Written on: February 23, 2016
On Saturday, February 13, 2016, Sacred Heart Catholic Church in Camden, NJ, invited peacemakers to attend a day of prayer and study. The theme was PEACE AND PLANET: IMPERATIVES FOR THE 21ST CENTURY.
A featured keynote speaker was Bishop Thomas Gumbleton, retired auxiliary Bishop of the Detroit Archdiocese. Peacemakers from Pennsylvania, New York and New Jersey gathered in response to the Sacred Heart Parish invitation and included Sisters Mary Finnick and Rose Mary Cauley.
Bishop Gumbleton, or “Tom” as Sister Mary and many peacemakers call him, focused his keynote on the nuclear threat and drew from sources, as recent as an Op Ed from the New York Times dated Feb. 11, 2016, addressing nuclear winter and the historical American efforts that led to massive killings of over 900,000 Japanese in WWII culminating in the bombing of Hiroshima and Nagasaki.
As “Tom” enumerated the number of nuclear sites in our world today, most of which are operated by the US and Russia, we were led to ask ourselves, “HOW DID WE GET TO THIS POINT?” As co-writer of the American Bishop’s document The Challenge of Peace, circulated over 30 years ago, Bishop Gumbleton witnesses with great fidelity to the to the mission given to all of us:
“From our faith we seek to provide hope and strength to all those who seek a world free of the Nuclear threat. Hope sustains our capacity to live with danger without being overwhelmed by it; hope is the will to struggle against obstacles when they appear insurmountable. Ultimately our hope rests in God.” The Challenge of Peace
Using quotes from John McKenzie’s book on Jesus, he reminded us that if we do not know Jesus as totally non-violent, we do not know Jesus. The words of John Paul II “No more war. War never again.” and the call to abolish nuclear weapons by Pope Frances in the Joy of the Gospel, were shared as ways of remembering.
Bishop Gumbelton clarified his own answer to How did we get to this point? with a story from Henri Nouwen, found in the introduction to The Living Reminder:
The story is told of Elie Wiesel, whose entire family had been obliterated by the Jewish Holocaust carried out in a Hungarian village. Elie returned to the village later in life in search and found that no one in the village could remember what had happened. Elie reflected on the indifference and concluded, “To forget our sins is even greater than to commit them.”

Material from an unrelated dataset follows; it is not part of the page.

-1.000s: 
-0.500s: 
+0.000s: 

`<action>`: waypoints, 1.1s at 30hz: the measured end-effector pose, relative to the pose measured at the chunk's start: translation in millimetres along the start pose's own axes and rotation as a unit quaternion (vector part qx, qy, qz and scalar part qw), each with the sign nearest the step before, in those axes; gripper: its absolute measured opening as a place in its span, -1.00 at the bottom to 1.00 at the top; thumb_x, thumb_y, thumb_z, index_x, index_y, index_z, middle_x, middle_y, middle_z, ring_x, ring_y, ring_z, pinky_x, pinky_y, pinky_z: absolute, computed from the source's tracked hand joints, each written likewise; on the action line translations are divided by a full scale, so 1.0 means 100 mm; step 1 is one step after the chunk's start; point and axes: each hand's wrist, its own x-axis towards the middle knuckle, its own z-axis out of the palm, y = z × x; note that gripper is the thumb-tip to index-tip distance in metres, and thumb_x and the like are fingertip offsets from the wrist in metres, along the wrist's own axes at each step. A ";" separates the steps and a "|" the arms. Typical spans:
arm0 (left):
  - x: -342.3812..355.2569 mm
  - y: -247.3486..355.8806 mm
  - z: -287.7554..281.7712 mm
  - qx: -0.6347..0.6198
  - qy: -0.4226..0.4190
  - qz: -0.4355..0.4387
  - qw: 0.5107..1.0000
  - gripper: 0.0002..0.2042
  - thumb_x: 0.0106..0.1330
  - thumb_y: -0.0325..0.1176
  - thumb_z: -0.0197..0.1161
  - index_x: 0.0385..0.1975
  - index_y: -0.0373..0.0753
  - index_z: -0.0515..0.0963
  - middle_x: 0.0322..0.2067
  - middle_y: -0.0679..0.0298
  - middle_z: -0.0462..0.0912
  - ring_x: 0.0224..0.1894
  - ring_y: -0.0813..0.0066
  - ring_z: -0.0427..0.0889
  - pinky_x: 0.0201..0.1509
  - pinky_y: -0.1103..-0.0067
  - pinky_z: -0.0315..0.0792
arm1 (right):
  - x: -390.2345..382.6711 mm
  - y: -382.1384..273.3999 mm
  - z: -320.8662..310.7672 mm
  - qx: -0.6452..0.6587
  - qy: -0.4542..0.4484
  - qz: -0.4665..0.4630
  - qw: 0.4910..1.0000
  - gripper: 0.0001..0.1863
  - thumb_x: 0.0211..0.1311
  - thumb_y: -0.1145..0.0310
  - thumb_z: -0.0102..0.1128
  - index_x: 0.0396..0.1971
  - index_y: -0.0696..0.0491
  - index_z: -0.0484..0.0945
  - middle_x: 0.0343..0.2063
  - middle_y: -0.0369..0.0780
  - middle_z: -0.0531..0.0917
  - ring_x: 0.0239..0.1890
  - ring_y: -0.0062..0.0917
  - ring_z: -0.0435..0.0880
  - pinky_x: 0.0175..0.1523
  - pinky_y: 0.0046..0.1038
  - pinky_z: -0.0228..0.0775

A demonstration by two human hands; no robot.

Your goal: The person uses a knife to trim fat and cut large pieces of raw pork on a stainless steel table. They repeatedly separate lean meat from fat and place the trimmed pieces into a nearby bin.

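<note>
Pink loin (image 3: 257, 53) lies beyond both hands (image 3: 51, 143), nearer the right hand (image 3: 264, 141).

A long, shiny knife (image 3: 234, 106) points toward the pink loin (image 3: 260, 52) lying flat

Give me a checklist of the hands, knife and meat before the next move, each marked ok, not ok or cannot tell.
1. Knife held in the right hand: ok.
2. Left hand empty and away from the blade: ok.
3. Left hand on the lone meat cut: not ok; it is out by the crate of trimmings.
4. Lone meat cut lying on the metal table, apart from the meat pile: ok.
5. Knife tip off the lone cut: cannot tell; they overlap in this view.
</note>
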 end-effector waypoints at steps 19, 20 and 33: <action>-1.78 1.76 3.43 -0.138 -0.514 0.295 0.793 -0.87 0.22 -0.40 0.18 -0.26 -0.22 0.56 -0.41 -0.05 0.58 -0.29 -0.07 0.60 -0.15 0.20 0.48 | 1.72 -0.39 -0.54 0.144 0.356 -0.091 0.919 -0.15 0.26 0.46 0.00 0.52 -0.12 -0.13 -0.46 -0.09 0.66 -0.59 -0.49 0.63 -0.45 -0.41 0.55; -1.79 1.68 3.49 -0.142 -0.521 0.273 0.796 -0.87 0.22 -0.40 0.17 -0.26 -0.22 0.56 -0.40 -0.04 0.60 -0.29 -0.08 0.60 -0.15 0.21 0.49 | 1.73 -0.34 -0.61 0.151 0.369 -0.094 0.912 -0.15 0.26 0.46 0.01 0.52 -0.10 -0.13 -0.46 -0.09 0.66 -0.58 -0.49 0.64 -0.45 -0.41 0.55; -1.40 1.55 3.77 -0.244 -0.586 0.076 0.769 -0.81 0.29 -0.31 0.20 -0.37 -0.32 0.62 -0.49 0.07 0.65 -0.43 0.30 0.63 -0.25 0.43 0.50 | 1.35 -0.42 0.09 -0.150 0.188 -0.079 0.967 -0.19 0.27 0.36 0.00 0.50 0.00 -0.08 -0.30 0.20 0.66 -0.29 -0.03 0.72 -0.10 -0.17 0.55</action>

Bishop Gumbleton urged the peacemakers to continue to remember the terrible price we have exacted in terms of innocent people killed and destroyed by our country and other superpowers as we use weapons of mass destruction and stockpile our nuclear arsenals.
Spending this time with Bishop Gumbleton was a valuable meeting with a faithful disciple and an opportunity for the Spirit to help the many attending faithful peacemakers to listen, discern and hopefully act as needed.